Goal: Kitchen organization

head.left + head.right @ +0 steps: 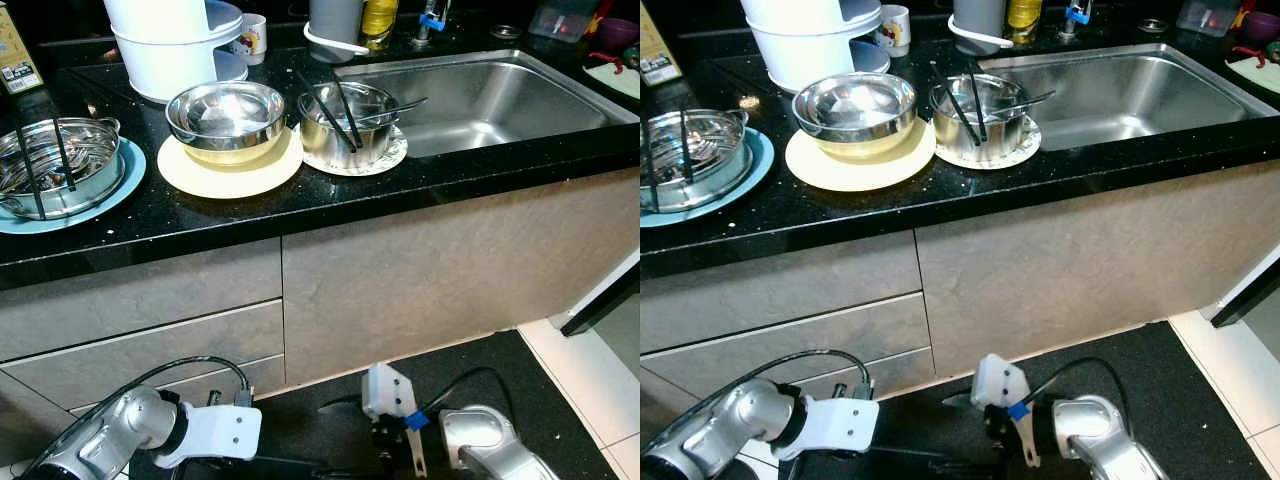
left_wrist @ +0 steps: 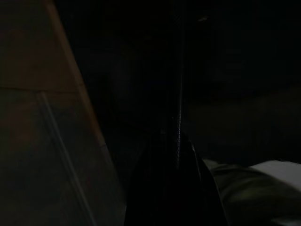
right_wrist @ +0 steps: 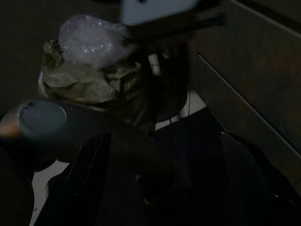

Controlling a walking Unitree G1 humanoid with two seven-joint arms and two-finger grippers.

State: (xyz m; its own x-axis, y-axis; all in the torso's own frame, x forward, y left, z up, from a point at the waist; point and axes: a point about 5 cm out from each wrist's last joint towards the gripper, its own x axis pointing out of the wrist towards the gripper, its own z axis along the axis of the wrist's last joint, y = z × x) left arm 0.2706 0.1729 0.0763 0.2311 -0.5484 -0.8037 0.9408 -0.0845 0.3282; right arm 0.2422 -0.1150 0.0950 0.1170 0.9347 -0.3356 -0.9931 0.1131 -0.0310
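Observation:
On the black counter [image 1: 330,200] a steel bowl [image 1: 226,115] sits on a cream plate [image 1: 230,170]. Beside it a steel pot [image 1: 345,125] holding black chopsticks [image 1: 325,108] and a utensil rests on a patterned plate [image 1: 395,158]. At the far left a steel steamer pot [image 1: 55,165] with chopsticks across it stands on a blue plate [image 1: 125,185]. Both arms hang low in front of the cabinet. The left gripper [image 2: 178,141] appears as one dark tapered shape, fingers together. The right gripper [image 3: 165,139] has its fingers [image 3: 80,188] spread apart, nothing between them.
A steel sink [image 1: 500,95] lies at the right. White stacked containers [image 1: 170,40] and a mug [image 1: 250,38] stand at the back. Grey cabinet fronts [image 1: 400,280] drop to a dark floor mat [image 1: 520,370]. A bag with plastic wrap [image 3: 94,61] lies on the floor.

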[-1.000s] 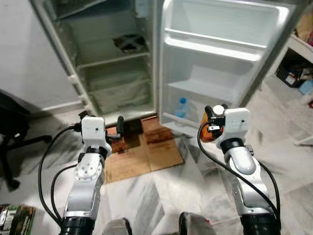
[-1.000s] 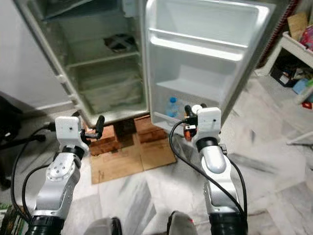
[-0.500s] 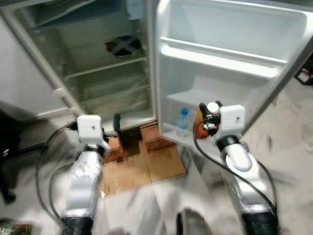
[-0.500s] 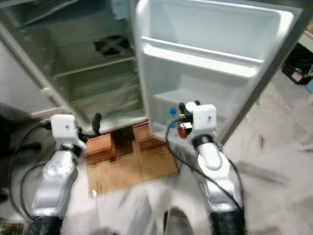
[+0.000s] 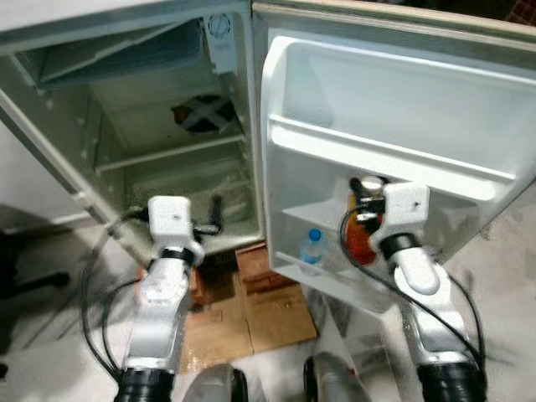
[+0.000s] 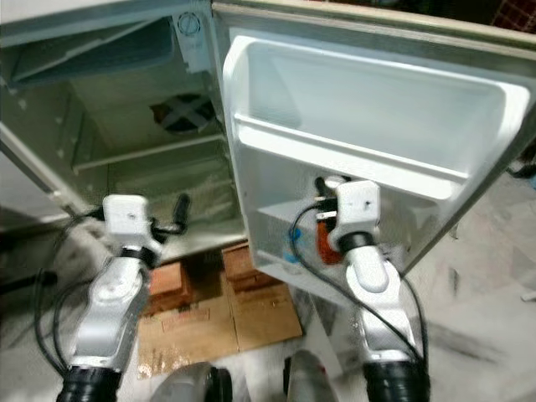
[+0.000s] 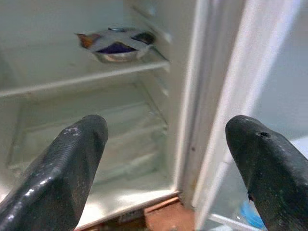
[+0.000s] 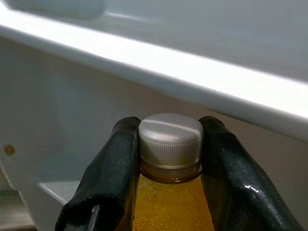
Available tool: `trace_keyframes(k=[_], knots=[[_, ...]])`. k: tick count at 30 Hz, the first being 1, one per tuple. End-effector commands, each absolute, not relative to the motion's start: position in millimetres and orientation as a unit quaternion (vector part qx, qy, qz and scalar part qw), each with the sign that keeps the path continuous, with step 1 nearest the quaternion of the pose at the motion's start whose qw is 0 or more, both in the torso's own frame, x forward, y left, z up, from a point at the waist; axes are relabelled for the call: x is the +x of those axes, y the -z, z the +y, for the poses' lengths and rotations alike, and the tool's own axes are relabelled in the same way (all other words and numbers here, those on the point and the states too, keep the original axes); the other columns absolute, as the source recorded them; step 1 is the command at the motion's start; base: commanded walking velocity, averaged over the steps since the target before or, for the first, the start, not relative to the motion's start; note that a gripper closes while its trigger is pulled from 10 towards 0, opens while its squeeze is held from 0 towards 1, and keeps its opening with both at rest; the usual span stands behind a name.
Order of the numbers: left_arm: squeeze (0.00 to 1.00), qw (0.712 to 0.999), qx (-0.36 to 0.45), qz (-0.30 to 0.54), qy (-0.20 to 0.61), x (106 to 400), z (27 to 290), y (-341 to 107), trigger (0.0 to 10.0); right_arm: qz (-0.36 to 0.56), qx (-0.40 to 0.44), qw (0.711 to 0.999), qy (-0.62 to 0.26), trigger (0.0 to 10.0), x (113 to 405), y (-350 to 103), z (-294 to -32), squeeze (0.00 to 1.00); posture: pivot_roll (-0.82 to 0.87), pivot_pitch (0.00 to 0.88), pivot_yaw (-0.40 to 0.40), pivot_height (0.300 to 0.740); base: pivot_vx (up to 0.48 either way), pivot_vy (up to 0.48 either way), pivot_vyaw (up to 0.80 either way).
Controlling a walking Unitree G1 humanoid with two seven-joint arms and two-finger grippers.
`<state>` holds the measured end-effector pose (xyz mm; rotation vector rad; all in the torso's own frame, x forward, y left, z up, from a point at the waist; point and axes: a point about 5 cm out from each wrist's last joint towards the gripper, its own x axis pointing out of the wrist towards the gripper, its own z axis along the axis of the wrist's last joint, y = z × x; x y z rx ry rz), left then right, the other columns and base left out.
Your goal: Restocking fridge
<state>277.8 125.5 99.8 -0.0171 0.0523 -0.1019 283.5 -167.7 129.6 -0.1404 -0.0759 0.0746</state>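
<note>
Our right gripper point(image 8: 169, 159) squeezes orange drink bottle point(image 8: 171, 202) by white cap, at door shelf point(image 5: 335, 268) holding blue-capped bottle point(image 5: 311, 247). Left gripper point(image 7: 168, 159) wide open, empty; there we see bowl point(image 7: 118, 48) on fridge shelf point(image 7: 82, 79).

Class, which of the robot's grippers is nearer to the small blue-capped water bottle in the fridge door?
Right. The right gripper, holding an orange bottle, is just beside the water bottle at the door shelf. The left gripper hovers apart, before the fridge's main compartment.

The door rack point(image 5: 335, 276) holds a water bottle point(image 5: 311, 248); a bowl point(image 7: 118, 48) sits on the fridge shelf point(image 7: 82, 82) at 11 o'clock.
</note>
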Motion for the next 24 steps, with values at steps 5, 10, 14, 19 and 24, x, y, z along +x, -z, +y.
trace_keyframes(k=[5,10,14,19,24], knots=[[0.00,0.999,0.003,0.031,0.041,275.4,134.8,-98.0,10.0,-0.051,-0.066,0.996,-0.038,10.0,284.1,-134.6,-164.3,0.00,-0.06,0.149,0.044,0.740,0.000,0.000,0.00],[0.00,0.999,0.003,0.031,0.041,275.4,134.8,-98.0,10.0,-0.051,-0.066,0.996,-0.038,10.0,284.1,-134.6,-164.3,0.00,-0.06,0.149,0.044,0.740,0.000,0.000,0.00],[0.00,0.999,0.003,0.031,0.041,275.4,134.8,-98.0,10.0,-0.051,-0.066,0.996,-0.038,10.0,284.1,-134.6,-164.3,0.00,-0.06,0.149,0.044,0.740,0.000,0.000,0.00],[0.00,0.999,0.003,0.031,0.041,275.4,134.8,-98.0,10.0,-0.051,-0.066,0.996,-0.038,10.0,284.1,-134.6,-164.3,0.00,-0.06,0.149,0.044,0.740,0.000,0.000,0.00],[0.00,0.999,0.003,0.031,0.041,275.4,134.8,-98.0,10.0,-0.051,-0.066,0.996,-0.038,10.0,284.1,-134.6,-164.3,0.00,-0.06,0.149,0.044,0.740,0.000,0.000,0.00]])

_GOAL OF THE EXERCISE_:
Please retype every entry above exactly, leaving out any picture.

_RESPONSE FOR THIS EXERCISE_:
Goal: Kitchen organization

head.left + head.right @ +0 steps: 
left_wrist @ +0 steps: 
right_wrist @ +0 steps: 

Controlling a walking Unitree G1 humanoid with two seven-joint arms and two-finger grippers.

State: (xyz m; its own x-axis, y-axis; all in the torso's own frame, x forward, y left, z up, from a point at the waist; point and axes: a point about 5 cm out from each wrist's last joint towards the gripper, its own x axis pointing out of the wrist towards the gripper, its own z axis along the axis of the wrist's last joint, y = z × x) left arm 0.2706 0.1729 0.0763 0.2311 -0.5484 -0.8037 0.9408 -0.0845 0.3282; right arm 0.2422 -0.1150 0.0950 0.1170 0.9347 -0.3356 -0.9931 0.1131 -0.0310
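Observation:
On the black counter [image 1: 330,200] a steel bowl [image 1: 226,115] sits on a cream plate [image 1: 230,170]. Beside it a steel pot [image 1: 345,125] holding black chopsticks [image 1: 325,108] and a utensil rests on a patterned plate [image 1: 395,158]. At the far left a steel steamer pot [image 1: 55,165] with chopsticks across it stands on a blue plate [image 1: 125,185]. Both arms hang low in front of the cabinet. The left gripper [image 2: 178,141] appears as one dark tapered shape, fingers together. The right gripper [image 3: 165,139] has its fingers [image 3: 80,188] spread apart, nothing between them.
A steel sink [image 1: 500,95] lies at the right. White stacked containers [image 1: 170,40] and a mug [image 1: 250,38] stand at the back. Grey cabinet fronts [image 1: 400,280] drop to a dark floor mat [image 1: 520,370]. A bag with plastic wrap [image 3: 94,61] lies on the floor.
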
[-1.000s] 
[-1.000s] 
[-0.500s] 
[-0.500s] 
[+0.000s] 
[+0.000s] 
[+0.000s] 
[+0.000s] 
Available tool: `trace_keyframes(k=[_], knots=[[_, ...]])`. k: tick count at 30 Hz, the first being 1, one per tuple. End-effector commands, each absolute, not relative to the motion's start: position in millimetres and orientation as a unit quaternion (vector part qx, qy, qz and scalar part qw), each with the sign that keeps the path continuous, with step 1 nearest the quaternion of the pose at the motion's start whose qw is 0 or more, both in the torso's own frame, x forward, y left, z up, from a point at the waist; axes are relabelled for the call: x is the +x of those axes, y the -z, z the +y, for the poses' lengths and rotations alike, and the tool's own axes are relabelled in the same way (all other words and numbers here, those on the point and the states too, keep the original axes); the other columns absolute, as the source recorded them; step 1 is the command at the motion's start; base: commanded walking velocity, averaged over the steps since the target before or, for the first, the start, not relative to the motion's start; note that a gripper closes while its trigger is pulled from 10 towards 0, opens while its squeeze is held from 0 towards 1, and keeps its opening with both at rest; the usual span stands behind a name.
Order of the numbers: left_arm: squeeze (0.00 to 1.00), qw (0.712 to 0.999), qx (-0.36 to 0.45), qz (-0.30 to 0.54), qy (-0.20 to 0.61), x (106 to 400), z (27 to 290), y (-341 to 107), trigger (0.0 to 10.0); right_arm: qz (-0.36 to 0.56), qx (-0.40 to 0.44), qw (0.711 to 0.999), qy (-0.62 to 0.26), trigger (0.0 to 10.0), x (113 to 405), y (-350 to 103), z (-294 to -32), squeeze (0.00 to 1.00); posture: pivot_roll (-0.82 to 0.87), pivot_pitch (0.00 to 0.88), pivot_yaw (-0.40 to 0.40), pivot_height (0.300 to 0.740); base: pivot_vx (up to 0.48 either way), pivot_vy (up to 0.48 either way), pivot_vyaw (up to 0.80 either way).
Controlling a walking Unitree G1 humanoid with two seven-joint arms and two-finger grippers.
`<state>` holds the measured end-effector pose (xyz mm; rotation vector rad; all in the torso's own frame, x forward, y left, z up, from a point at the waist; point and axes: a point about 5 cm out from each wrist's last joint towards the gripper, its own x axis pointing out of the wrist towards the gripper, its own z axis along the axis of the wrist's last joint, y = z × x; x y z rx ry rz), left then right, the other columns and base left out.
Your goal: Restocking fridge
<state>277.8 125.5 99.8 -0.0171 0.0523 -0.1019 283.5 -167.7 129.6 -0.1404 -0.0759 0.0746</state>
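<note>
Our right gripper point(image 8: 169, 159) squeezes orange drink bottle point(image 8: 171, 202) by white cap, at door shelf point(image 5: 335, 268) holding blue-capped bottle point(image 5: 311, 247). Left gripper point(image 7: 168, 159) wide open, empty; there we see bowl point(image 7: 118, 48) on fridge shelf point(image 7: 82, 79).

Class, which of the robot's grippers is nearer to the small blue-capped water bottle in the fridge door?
Right. The right gripper, holding an orange bottle, is just beside the water bottle at the door shelf. The left gripper hovers apart, before the fridge's main compartment.

The door rack point(image 5: 335, 276) holds a water bottle point(image 5: 311, 248); a bowl point(image 7: 118, 48) sits on the fridge shelf point(image 7: 82, 82) at 11 o'clock.
</note>
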Motion for the next 24 steps, with values at steps 5, 10, 14, 19 and 24, x, y, z along +x, -z, +y.
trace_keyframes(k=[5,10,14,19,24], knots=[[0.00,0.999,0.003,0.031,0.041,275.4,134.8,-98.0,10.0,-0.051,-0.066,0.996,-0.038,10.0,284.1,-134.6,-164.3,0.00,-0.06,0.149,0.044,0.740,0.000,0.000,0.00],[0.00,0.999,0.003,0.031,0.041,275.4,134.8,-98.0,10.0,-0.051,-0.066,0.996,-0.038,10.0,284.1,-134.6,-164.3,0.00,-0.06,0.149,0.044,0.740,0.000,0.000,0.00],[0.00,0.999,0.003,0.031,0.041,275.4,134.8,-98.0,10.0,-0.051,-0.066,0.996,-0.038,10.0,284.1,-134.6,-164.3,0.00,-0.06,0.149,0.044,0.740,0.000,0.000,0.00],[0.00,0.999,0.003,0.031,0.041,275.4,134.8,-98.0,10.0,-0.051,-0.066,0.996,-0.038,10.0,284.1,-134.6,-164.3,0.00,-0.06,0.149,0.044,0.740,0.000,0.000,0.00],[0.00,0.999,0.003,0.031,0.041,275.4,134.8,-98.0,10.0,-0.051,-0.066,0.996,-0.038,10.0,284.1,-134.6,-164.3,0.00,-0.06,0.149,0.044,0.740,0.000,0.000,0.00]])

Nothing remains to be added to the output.